Troubled fintech company PayPal Holdings (PYPL 2.90%) has slowly lumbered from the depths of its 52-week low near $50 to the mid-$60s, a nice little move for investors who managed to buy near the lows.

But zoom out, and you see a trail of pain and red ink. The stock is still down tremendously from its former highs from years ago. There are a lot of unknowns surrounding the company right now. The new CEO, Alex Chriss, is trying to bring the business back to relevancy.

Is it too late to buy PayPal stock? No, the comeback story is just getting started.

Here is what you need to know.

1. The company is very much alive

PayPal is one of the first fintechs. The company's story goes back to the late 1990s. However, the payments industry is super competitive, and PayPal seems to have lost its magic. It bolted on acquisitions over time, but investors grew impatient with the company's lack of innovation.

It may be a stale company, but it's very much alive. The company is still generating over $4 billion in annual cash flow and has more cash on the balance sheet than it does debt. Financially speaking, PayPal is in great shape:

PYPL Free Cash Flow Chart

PYPL Free Cash Flow data by YCharts

Active users declined by 2% year over year in the fourth quarter, but monthly active users increased by 1% to 224 million. Monthly active users will be where investors want to focus moving forward. There are 426 million total active accounts today, so the question is how many of those 202 million non-monthly users it can get to engage more frequently.

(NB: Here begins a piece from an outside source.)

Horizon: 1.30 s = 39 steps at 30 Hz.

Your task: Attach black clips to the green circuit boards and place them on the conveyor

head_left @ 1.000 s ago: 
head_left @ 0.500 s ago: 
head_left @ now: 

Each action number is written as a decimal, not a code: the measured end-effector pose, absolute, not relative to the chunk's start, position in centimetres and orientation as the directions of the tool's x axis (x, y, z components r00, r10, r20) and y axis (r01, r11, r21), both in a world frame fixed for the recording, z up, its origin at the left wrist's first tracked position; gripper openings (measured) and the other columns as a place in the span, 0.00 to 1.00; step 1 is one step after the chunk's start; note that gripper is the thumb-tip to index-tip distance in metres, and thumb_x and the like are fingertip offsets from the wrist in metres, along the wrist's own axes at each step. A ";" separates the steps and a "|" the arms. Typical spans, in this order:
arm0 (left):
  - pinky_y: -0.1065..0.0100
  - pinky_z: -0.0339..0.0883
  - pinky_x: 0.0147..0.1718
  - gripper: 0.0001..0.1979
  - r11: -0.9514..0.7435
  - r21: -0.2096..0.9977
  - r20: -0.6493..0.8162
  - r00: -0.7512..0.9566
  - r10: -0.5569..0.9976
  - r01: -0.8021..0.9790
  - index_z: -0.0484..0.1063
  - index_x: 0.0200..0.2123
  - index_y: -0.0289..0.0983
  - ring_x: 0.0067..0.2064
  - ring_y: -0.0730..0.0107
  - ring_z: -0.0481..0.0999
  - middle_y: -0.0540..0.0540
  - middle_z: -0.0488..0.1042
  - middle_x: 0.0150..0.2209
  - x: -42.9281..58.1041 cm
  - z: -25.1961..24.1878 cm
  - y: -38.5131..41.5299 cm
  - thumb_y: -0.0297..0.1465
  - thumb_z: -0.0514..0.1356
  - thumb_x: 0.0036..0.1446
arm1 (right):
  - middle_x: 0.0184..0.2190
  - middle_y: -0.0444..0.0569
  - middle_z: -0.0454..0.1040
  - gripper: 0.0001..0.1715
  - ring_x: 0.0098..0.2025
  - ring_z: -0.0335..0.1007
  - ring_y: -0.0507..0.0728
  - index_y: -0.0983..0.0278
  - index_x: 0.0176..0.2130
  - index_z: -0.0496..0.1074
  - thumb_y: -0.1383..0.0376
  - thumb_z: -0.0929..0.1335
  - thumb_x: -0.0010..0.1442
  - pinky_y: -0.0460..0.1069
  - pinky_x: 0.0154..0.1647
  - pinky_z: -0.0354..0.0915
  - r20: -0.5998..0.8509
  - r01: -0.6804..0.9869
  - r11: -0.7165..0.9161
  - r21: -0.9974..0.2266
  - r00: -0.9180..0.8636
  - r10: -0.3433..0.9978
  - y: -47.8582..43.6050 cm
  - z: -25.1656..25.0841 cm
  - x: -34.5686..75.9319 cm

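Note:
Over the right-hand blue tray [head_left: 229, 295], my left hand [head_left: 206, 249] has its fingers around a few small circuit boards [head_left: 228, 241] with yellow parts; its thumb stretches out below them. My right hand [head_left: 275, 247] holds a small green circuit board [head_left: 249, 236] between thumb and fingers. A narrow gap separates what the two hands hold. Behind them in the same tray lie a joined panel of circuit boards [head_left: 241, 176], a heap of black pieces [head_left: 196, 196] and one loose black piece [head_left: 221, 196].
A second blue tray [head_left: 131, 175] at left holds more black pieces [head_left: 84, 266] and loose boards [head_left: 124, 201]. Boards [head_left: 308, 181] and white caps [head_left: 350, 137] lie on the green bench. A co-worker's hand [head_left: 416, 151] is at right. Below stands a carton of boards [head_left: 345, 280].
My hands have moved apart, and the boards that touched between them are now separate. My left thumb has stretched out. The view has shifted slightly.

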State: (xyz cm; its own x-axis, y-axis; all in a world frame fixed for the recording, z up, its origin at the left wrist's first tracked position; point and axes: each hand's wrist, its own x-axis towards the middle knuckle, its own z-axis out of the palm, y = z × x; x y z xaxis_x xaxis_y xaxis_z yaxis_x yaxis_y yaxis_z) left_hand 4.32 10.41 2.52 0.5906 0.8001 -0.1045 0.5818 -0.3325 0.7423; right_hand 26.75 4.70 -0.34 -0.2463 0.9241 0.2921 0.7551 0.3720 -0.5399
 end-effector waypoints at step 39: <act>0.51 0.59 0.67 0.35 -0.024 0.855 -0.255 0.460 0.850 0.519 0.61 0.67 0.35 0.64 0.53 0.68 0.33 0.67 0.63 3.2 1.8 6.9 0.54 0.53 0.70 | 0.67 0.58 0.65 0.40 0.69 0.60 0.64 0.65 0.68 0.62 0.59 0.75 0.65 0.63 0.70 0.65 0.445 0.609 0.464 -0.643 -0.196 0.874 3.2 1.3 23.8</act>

2. New product focus looks promising

Alex Chriss seems to be focusing his early attention on this. In Q4, the company outlined a strategic priority of growing its branded checkout product. Additionally, PayPal noted intent to use its first-party data more effectively. Supporting that is a recent developer conference that outlined some artificial intelligence (AI) features in PayPal's developer toolbox, including AI search and generative AI tools via collaboration with Microsoft.

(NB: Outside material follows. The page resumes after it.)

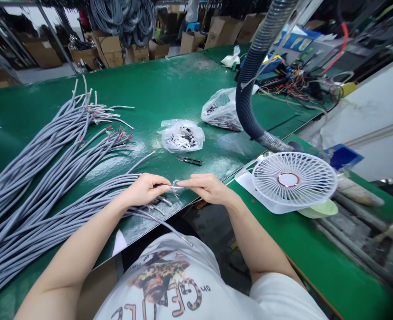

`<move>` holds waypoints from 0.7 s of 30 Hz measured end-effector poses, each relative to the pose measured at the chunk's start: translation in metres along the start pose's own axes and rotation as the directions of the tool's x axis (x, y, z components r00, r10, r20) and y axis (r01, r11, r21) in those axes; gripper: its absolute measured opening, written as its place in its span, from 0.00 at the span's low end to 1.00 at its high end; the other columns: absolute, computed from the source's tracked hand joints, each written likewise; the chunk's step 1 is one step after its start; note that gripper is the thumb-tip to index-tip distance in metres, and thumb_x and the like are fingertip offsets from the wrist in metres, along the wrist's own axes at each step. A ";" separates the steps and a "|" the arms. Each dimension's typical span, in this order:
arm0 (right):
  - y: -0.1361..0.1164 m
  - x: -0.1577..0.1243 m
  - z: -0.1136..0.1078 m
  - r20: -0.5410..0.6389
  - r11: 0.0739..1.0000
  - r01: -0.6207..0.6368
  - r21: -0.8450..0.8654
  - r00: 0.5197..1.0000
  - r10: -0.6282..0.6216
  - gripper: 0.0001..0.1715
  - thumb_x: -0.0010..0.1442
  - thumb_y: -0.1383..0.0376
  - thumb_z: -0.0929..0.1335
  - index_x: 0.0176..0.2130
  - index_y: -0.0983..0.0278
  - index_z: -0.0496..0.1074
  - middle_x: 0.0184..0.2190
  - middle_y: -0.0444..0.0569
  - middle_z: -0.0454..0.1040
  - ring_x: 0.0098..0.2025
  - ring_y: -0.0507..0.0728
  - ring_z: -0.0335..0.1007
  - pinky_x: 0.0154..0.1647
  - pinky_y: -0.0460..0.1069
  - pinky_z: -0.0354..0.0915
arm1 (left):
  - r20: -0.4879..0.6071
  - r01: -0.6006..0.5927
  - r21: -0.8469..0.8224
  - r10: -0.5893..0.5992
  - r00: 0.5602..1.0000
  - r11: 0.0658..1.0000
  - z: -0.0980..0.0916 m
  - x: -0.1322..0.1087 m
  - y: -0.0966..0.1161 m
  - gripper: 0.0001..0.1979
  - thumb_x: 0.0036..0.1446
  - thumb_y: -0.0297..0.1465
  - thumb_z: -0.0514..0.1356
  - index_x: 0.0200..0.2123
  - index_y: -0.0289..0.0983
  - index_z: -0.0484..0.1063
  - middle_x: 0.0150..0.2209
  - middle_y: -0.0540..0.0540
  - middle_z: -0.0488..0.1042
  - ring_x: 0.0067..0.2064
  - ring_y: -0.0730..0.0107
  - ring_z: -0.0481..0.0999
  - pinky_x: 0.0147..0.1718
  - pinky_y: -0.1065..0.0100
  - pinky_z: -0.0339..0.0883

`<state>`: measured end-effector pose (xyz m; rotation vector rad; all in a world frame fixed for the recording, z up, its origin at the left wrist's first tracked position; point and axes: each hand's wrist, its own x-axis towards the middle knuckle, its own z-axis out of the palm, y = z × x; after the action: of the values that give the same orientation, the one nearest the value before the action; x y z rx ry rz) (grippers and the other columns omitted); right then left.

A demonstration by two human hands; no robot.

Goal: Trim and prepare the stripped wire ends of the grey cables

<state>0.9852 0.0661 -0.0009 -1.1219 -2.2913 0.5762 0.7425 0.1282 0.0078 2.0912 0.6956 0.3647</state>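
Observation:
My left hand (148, 189) pinches a grey cable near its stripped end (175, 186), close to the table's front edge. From the right, my right hand (207, 186) meets it, thumb and fingers closed on the fine strands at that end. More grey cables (116, 190) of the same bundle run under my left forearm, their stripped ends lying just below my hands. Beyond the hands lie black thread snips (189, 160). A clear plastic bag (183, 135) of small white and black pieces sits behind the snips.
Two more cable bundles (49, 133) with bared red and white wires cover the left of the green table (149, 93). A second bag (221, 111) stands farther back. At right are a flexible duct hose (249, 102) and a white fan (296, 195). Cardboard boxes (109, 49) line the back.

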 end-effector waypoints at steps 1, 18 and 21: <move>0.000 0.000 0.000 0.002 1.000 0.000 -0.003 1.000 0.000 0.19 0.67 0.64 0.59 0.49 0.62 0.75 0.25 0.45 0.67 0.25 0.48 0.61 0.29 0.43 0.57 | 0.000 0.001 0.005 -0.001 1.000 1.000 0.000 0.000 0.000 0.15 0.59 0.37 0.55 0.38 0.34 0.77 0.33 0.47 0.79 0.33 0.70 0.75 0.34 0.74 0.64; -0.001 0.002 0.000 0.015 0.998 -0.038 0.047 0.999 0.037 0.19 0.67 0.65 0.59 0.49 0.64 0.75 0.25 0.47 0.70 0.25 0.49 0.62 0.29 0.43 0.57 | -0.010 -0.020 0.032 0.020 1.000 0.999 0.000 0.001 0.001 0.14 0.59 0.36 0.55 0.38 0.34 0.77 0.34 0.46 0.80 0.33 0.71 0.76 0.34 0.74 0.64; 0.001 0.004 0.001 0.010 0.997 -0.003 0.080 1.000 0.002 0.19 0.67 0.64 0.59 0.48 0.65 0.75 0.25 0.47 0.70 0.24 0.48 0.62 0.29 0.43 0.57 | -0.006 -0.019 0.021 0.019 1.000 1.000 0.000 0.000 0.002 0.14 0.59 0.36 0.56 0.38 0.33 0.77 0.33 0.46 0.80 0.33 0.72 0.76 0.33 0.75 0.64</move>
<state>0.9830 0.0694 -0.0012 -1.0861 -2.2544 0.6702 0.7433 0.1279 0.0092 2.1182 0.6865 0.3764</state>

PayPal was the first major financial institution to launch its stablecoin, a crypto token pegged to the U.S. dollar. It's new, having launched in August 2023, so it's still too early to judge. It allows users to quickly process transactions by converting them through cryptocurrency instead of the traditional settlement process that fiat funds require, which can take days.

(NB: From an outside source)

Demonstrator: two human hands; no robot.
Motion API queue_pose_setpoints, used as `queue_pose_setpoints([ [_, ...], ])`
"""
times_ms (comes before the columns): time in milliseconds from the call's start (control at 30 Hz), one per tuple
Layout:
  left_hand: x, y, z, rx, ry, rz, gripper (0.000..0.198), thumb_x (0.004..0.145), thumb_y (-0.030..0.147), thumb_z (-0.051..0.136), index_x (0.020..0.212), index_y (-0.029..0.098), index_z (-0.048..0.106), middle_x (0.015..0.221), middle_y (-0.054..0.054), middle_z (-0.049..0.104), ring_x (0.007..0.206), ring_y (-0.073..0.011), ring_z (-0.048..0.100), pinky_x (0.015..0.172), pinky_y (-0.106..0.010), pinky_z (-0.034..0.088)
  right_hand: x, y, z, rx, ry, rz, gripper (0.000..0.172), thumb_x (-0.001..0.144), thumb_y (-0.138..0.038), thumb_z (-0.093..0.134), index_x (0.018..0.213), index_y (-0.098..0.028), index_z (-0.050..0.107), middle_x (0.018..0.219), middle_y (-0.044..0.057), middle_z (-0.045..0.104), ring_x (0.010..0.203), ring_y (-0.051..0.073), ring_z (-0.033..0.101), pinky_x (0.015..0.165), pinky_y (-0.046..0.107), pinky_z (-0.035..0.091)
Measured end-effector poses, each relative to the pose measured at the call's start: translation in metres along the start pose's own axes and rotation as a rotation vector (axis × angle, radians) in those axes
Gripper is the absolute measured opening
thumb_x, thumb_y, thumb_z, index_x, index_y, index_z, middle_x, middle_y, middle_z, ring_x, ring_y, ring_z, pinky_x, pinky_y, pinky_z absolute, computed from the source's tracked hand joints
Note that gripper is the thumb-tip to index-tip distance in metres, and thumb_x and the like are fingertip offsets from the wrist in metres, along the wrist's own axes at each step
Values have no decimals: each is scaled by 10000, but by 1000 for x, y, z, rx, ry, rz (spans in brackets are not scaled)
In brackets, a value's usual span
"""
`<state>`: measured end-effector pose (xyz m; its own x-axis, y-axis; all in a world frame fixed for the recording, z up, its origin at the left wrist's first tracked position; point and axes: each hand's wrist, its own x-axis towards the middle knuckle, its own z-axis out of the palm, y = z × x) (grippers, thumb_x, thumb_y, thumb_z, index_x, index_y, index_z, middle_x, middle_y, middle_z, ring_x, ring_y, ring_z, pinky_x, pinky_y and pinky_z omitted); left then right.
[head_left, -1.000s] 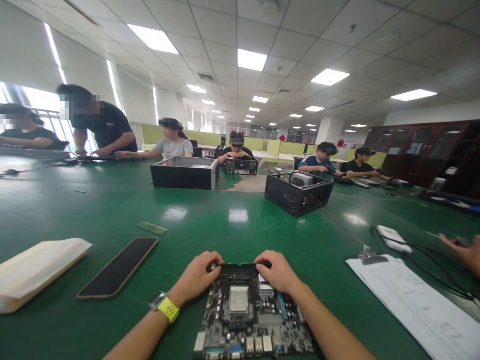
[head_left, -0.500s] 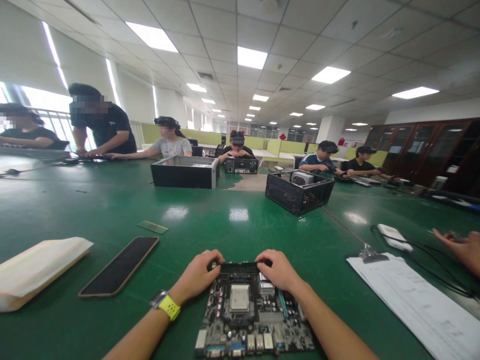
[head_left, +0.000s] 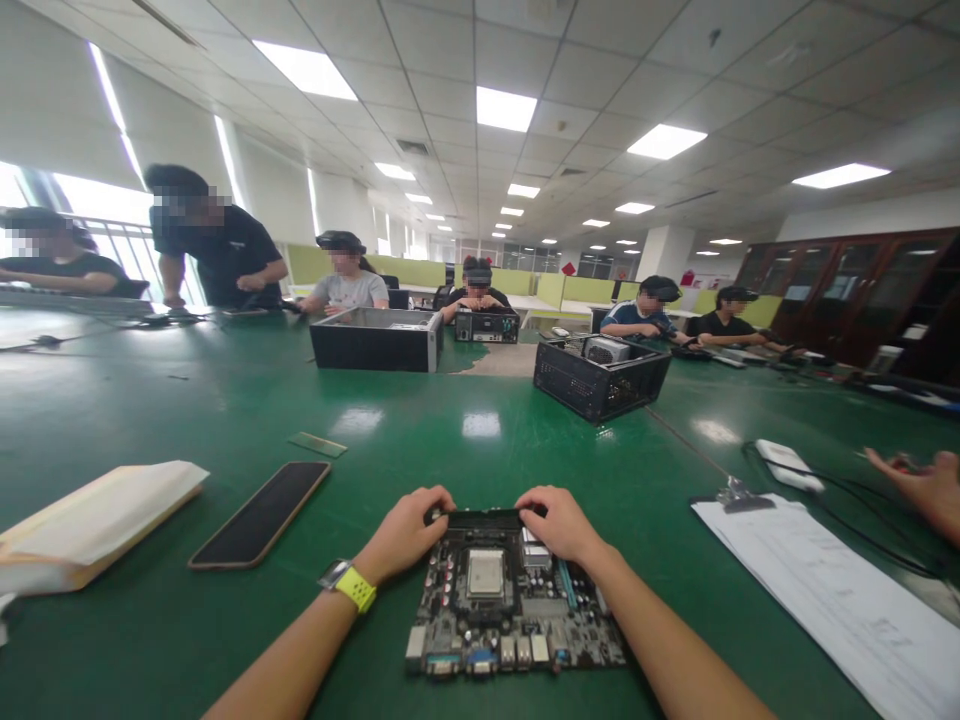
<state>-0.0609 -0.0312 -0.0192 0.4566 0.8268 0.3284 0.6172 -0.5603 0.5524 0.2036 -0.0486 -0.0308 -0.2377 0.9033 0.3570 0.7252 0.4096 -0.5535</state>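
A motherboard lies flat on the green table in front of me, its port edge towards me. A pale square processor sits in its socket. Along the far edge runs a dark RAM stick. At the left end of that stick, my left hand is closed with thumb and fingers pinching; a yellow-strapped watch is on the wrist. My right hand pinches the right end in the same way. Fingers partly hide both ends, and I cannot tell whether the stick is fully seated.
To the left lie a phone, a paper packet and a thin clear strip. A clipboard, a white adapter and another person's hand are at the right. Computer cases stand farther back.
Both hands stay at the stick's ends. My view has shifted slightly, so the board sits a little higher in the picture. Across the table, the standing person has drawn an arm back.
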Motion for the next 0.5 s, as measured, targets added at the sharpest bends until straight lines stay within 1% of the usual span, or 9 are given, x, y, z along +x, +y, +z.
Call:
queue_pose_setpoints([
  [133, 0, 2, 0, 48, 7, -11, 154, 754, 179, 486, 833, 203, 617, 817, -13, 638, 807, -171, 575, 754, -266, 415, -1, 0, -3, 1, -23, -9, 194, 779, -235, 531, 842, -218, 713, 840, 8, 702, 800, 162, 592, 758, 270, 419],
  [233, 1, 6, 1, 76, -1, -40, 143, 736, 169, 504, 808, 197, 625, 793, -14, 636, 792, -173, 570, 739, -266, 412, 1, 0, -8, 9, -58, -49, 198, 791, -243, 528, 842, -215, 717, 861, 9, 707, 819, 164, 597, 783, 275, 419],
  [333, -1, 10, 3, 75, 16, -81, 139, 723, 162, 514, 795, 188, 630, 782, -16, 637, 779, -174, 568, 731, -271, 413, 3, 0, -11, 17, -95, -71, 193, 789, -241, 533, 840, -213, 718, 864, 9, 709, 823, 164, 603, 782, 278, 422],
  [400, -4, 12, 4, 65, 23, -94, 140, 729, 171, 515, 799, 189, 635, 778, -14, 640, 771, -173, 569, 732, -274, 416, 4, 1, -11, 23, -108, -52, 195, 788, -239, 531, 840, -211, 717, 858, 12, 710, 819, 165, 608, 778, 280, 428],
  [500, -8, 13, 4, 47, 30, -78, 145, 756, 196, 504, 814, 192, 637, 786, -14, 646, 778, -174, 570, 744, -277, 418, 2, 3, -6, 38, -67, 23, 206, 787, -246, 525, 858, -207, 715, 847, 19, 710, 805, 168, 617, 767, 281, 442],
])
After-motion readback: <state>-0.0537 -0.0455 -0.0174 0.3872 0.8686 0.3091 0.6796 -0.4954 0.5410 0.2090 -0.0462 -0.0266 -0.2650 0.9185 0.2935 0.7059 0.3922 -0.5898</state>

Of course, focusing on AI and crypto is not guaranteed to lure new users or spur engagement successfully. Still, these are necessary features for a payment company trying to maintain a modern image.

3. The valuation only needs a spark to explode higher

Understanding PayPal's investment opportunity requires understanding the stock's valuation and what a positive change in sentiment could mean for investment returns. For starters, PayPal trades for less than 13 times this year's estimated earnings. Since its spinoff from eBay, shares have averaged a 47 price-to-earnings ratio. In other words, PayPal is dirt cheap if you look at where it once traded.

That sets the stock up for two types of investment returns: growth-driven and valuation expansion. Analysts expect PayPal to grow earnings by an annual average of 9% over the next three to five years. If the valuation stays the same, investors will enjoy that growth as investment gains. At a PEG ratio of 1.3, the stock is arguably cheap for that expected growth. Therefore, I don't think there's a huge risk of the valuation collapsing much further without something happening to the business.

PYPL PE Ratio (Forward) Chart

PYPL PE Ratio (Forward) data by YCharts

The valuation could also expand, resulting in tremendous investment returns if Wall Street were ever to revalue the stock anywhere close to its historical averages. What could cause this? A positive change in sentiment if Wall Street likes what Alex Chriss does with the company over the coming quarters. The stock would have to increase fourfold to trade at that P/E average of 48!

So, investors can consider a range of possible outcomes. At one end, the company stays the same. It's financially stable and chugs along at a high-single-digit growth rate. Conversely, the stock could multiply in value from a successful turnaround. Of course, the outcome could fall somewhere in the middle.

The important part is that there are far more potentially good outcomes than bad ones in this range of possibilities. That's a favorable risk-to-reward situation, which means investors can swing at shares here and potentially do well over the long term.